Mahkeme dinlenmesi gereken tanığın olmaması üzerine sözü iddia makamına verdi. Savcı ise Genelkurmay’ın ilk cevabıyla çelişkiye düştüğünü belirterek, Temizöz’ün Cizre’de göreve başlama ve ayrılma tarihlerinin sorulmasını, Brüksel makamlarına Temizöz’ün orada bulunup bulunmadığını sorulmasını talep etti. Savcı, ayrıca Ramazan Elçi’nin annesinin 1994 yılında savcıya verdiği dilekçede oğlunun eceliyle öldüğünü, kardeşi Nurettin Elçi’nin ise tanık olarak verdiği ifadede kardeşinin 2 kişi tarafından öldürüldüğünü belirttiğini hatırlattı. Savcı, Elçi’nin ölüm nedeni ve ölüm şeklinin ortaya çıkarılması ve DNA örneklerinin alınması amacıyla mezarının tekrar açılmasını da talep etti.

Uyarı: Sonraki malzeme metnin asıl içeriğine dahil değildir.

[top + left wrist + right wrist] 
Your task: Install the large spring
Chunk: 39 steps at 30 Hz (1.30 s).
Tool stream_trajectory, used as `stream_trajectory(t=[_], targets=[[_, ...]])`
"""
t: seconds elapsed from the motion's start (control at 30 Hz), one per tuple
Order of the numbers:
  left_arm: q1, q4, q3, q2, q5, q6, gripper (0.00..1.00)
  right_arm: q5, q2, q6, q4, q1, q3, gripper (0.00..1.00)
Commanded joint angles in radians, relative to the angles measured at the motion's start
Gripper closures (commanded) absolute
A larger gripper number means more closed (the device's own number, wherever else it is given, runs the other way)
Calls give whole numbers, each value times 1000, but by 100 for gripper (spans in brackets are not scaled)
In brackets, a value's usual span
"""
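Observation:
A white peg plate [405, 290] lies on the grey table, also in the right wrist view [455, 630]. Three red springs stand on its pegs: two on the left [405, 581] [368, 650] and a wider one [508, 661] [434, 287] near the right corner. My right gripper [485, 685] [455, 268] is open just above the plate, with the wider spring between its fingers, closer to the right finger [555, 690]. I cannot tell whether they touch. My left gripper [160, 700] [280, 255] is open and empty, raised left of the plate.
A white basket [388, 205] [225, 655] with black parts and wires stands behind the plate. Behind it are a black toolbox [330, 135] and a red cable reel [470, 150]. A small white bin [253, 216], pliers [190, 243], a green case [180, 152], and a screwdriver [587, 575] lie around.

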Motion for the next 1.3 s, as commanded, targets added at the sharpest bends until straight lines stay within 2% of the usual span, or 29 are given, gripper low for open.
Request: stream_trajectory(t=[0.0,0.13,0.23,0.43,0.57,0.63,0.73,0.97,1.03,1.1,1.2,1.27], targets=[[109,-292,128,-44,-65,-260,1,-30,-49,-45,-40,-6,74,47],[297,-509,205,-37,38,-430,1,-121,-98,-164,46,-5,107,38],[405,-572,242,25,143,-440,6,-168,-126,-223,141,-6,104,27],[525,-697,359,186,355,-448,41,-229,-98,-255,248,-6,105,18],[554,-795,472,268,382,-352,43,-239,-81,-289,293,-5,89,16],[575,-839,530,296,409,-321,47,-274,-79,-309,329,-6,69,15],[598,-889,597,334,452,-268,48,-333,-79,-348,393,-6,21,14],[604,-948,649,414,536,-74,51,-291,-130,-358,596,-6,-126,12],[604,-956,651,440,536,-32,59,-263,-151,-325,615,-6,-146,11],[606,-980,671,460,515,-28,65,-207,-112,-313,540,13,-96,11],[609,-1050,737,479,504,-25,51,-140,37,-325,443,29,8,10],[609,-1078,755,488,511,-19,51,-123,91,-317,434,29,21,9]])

SANIK ATAĞ, SAVCI VE AVUKATLARI TEHDİT ETTİ
Daha sonra söz verilen sanıklar ile avukat ve mahkeme başkanı arasında gergin anlar yaşandı. Sanıklardan Kamil Atağ’ın, faili meçhul cinayetlerinin savcı ile KCK tarafından birlikte hazırlandığını söylemesine üzerine Mahkeme Başkanı Yılmaz, "Sözlerine dikkat et bana bakarak konuş. Bir savcıya böyle diyemezsin. Sizi burada sabırla dinliyorum, suç olabilecek şeyler söyleme." şeklinde tepki gösterdi. Atağ’ın konuşmasında Cizreli avukatlara bakarak "Bulutların arasına da girseniz sizi yakalayacağım. Bu böyle olmaz. Kana kan" demesi üzerine Mahkeme Başkanı tekrar uyardı. Atağ bunun üzerine, "Tokat atma manasında diyorum" dedi. Bu sırada ayağa kalkan müdafi avukatı, "Hiç kimse bana tokat atamaz. Bir kurşun yerim ama tokat yeyip onurumu incitmem. Beni tehdit edemezsin." diye konuşütu.

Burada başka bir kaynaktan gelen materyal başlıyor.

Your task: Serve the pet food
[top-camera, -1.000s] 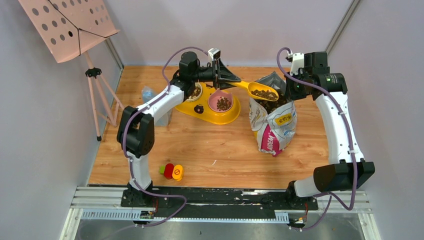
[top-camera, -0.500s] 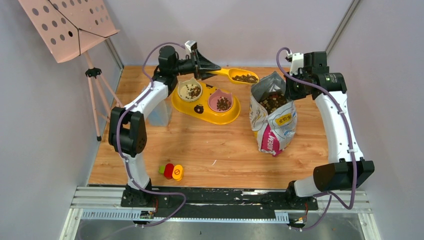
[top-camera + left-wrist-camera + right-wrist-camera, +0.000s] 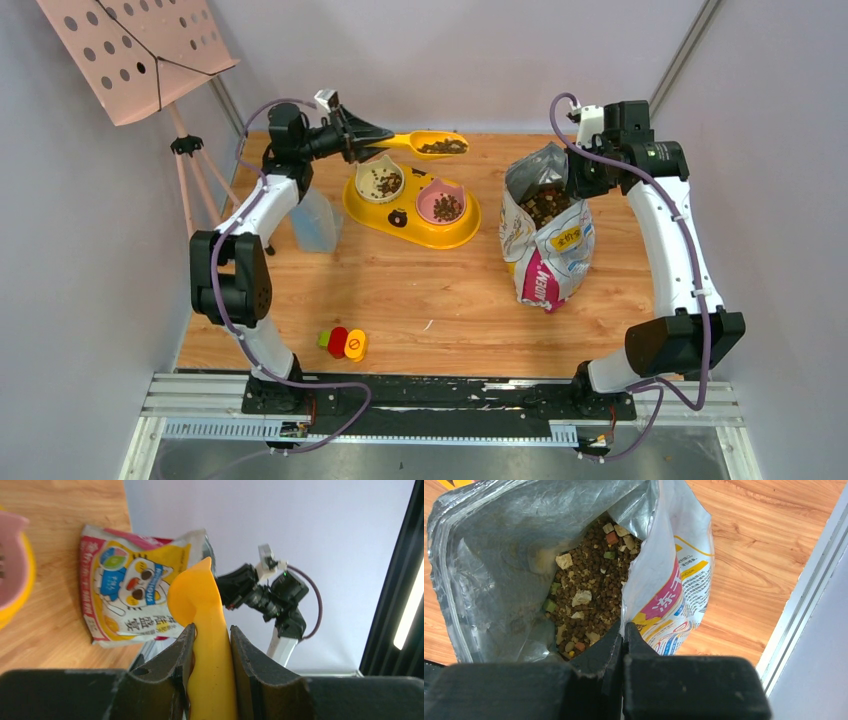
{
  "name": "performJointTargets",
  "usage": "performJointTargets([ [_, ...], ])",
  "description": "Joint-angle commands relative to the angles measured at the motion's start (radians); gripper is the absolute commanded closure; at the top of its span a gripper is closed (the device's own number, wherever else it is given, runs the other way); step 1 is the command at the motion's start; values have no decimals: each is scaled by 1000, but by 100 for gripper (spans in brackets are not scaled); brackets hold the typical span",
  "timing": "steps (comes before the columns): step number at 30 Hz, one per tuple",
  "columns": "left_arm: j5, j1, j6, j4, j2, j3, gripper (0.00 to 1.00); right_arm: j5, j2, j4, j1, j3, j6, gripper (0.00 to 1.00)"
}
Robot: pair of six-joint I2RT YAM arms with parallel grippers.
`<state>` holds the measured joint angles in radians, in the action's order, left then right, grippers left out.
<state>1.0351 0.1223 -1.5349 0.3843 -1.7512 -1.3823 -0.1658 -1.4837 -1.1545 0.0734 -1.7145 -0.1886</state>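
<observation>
One yellow scoop is clamped by its handle in the left gripper and held level above the far edge of the table, apparently clear of the back wall. Pet food is carried in its bowl. More is seen in two dishes, the cream dish and the pink dish, and in the single open bag, whose rim is pinched tight by the right gripper. Bare wood is left between dishes and bag.

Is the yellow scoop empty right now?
No, the yellow scoop held in the left gripper carries dark kibble in its bowl.
</observation>
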Motion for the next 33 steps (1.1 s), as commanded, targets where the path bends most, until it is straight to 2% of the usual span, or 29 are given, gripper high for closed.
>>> performJointTargets([
  [1, -25, -94, 43, 10, 58, 24, 100, -32, -7, 68, 4, -36, -2, 100],
  [19, -101, -287, 240, -118, 61, 110, 100, -38, -1, 78, 4, -9, 0, 100],
  [33, -178, -302, 378, -257, 45, 69, 100, -31, 33, 80, 4, 28, 5, 100],
])
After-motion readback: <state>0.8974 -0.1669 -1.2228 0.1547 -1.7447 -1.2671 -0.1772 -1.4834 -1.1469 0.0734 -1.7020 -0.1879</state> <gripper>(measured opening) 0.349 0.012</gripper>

Yine sanıklardan itirafçı Adem Yakin’in Ramazan Elçi’nin ölüm tarihinin 1994 olduğunu hatırlatması üzerine müdafi avukatlardan Serhat Eren, "Siz öldürdüğünüz kişilerin ölüm tarihini iyi bilirsiniz" demesi üzerine kısa süreli gerginlik yaşandı. Yakin ise avukatı ispata davet etti.

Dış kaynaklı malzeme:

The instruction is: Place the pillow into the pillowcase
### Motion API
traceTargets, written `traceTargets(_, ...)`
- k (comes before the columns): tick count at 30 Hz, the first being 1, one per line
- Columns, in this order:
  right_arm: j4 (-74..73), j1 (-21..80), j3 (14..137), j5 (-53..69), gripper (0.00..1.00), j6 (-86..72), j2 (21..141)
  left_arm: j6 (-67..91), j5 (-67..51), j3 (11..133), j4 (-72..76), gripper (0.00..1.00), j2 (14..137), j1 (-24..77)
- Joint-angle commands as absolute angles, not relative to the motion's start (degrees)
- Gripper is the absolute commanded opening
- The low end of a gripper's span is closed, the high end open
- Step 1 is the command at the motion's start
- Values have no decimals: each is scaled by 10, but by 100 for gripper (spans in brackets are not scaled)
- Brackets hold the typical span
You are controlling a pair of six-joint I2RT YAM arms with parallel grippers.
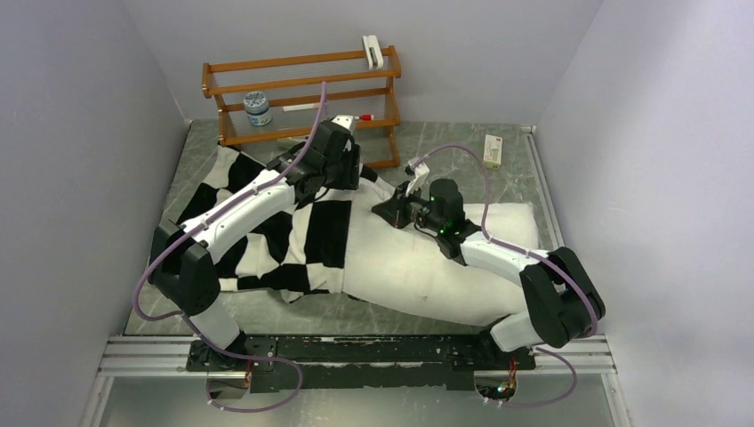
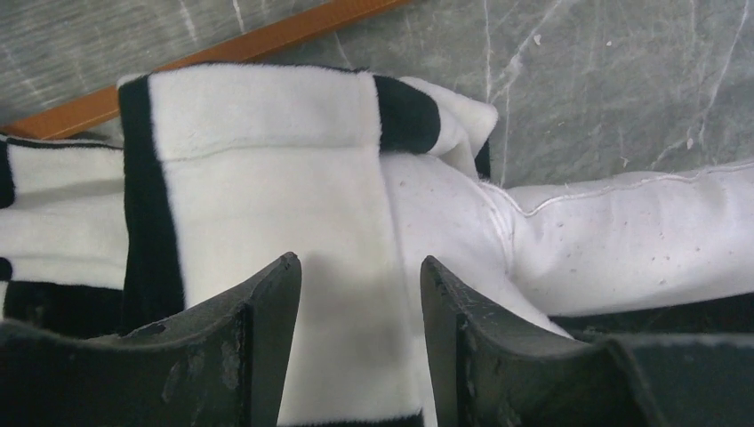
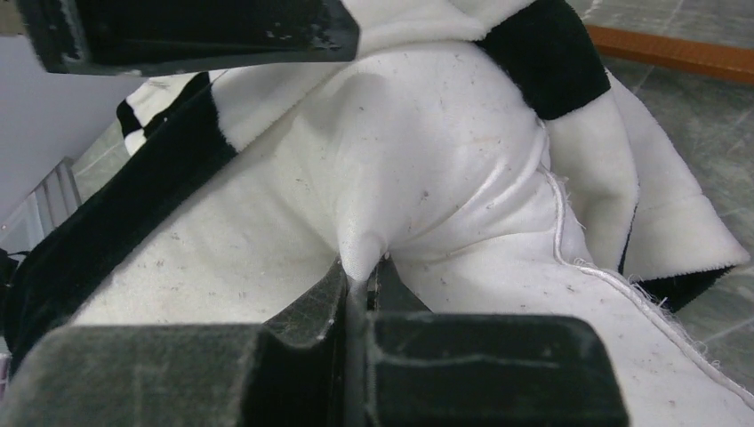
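The white pillow [image 1: 427,267] lies across the desk [image 1: 516,169], its 9 o'clock end tucked in the checkered pillowcase [image 1: 320,236]. The right tool [image 3: 360,271] pinches a fold of pillow. The left tool [image 2: 356,267] gapes wide over the pillowcase.

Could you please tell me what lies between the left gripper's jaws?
In the left wrist view, a white panel of the pillowcase lies at the left gripper, between its open jaws; the pillow sits just beside it.
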State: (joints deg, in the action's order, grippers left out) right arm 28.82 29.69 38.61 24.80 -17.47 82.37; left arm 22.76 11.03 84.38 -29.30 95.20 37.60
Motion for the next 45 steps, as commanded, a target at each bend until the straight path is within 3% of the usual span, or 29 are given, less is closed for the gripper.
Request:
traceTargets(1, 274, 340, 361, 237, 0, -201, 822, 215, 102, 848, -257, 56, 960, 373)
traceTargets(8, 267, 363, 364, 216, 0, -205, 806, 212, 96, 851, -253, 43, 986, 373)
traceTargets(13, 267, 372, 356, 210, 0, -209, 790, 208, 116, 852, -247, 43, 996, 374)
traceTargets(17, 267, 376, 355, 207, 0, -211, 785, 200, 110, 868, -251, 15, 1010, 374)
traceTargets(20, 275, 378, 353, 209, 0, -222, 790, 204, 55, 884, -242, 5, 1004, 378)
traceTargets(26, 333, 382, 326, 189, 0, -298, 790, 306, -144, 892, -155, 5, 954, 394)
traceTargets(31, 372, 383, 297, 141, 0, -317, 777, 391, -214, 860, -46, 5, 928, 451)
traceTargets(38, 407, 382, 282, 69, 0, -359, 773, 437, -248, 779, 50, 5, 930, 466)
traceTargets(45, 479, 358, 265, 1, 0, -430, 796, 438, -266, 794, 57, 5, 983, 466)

Diyarbakır Cumhuriyet Başsavcılığınca hazırlanan 104 sayfalık iddianamede, sanıkların TCK`nın ``Adam öldürmek``, ``Cürüm işlemek için teşekkül oluşturmak`` ve ``Adam öldürmeye azmettirmek`` suçlarından cezalandırılmaları isteniyor. Sanıklardan Cemal Temizöz`ün dokuz, Kamil Atağ`ın yedi, Tamer Atağ`ın iki, Adem Yakin`in yedi, Hıdır Altuğ`un üç, Fırat Altın`ın altı, Kukel Atağ`ın ise bir kez ağırlaştırılmış müebbet hapisle cezalandırılmaları talep ediliyor. Sanık Temizöz`ün 1993`te Cizre`de ``Terörle mücadele ediliyor`` görüntüsü altında ``Korucu, itirafçı ve uzman çavuşlardan bir grup oluşturduğu, grubun süreç içerisinde asli görevinden ayrılarak, terör örgütü PKK`ya yardım ettiğinin değerlendirildiği ya da özel sebeplerden dolayı gözaltına aldıkları kişileri sorguladığı`` ileri sürülen iddianamede, grubun sorgulanan bu kişilerden bir kısmını öldürdüğü iddia ediliyor.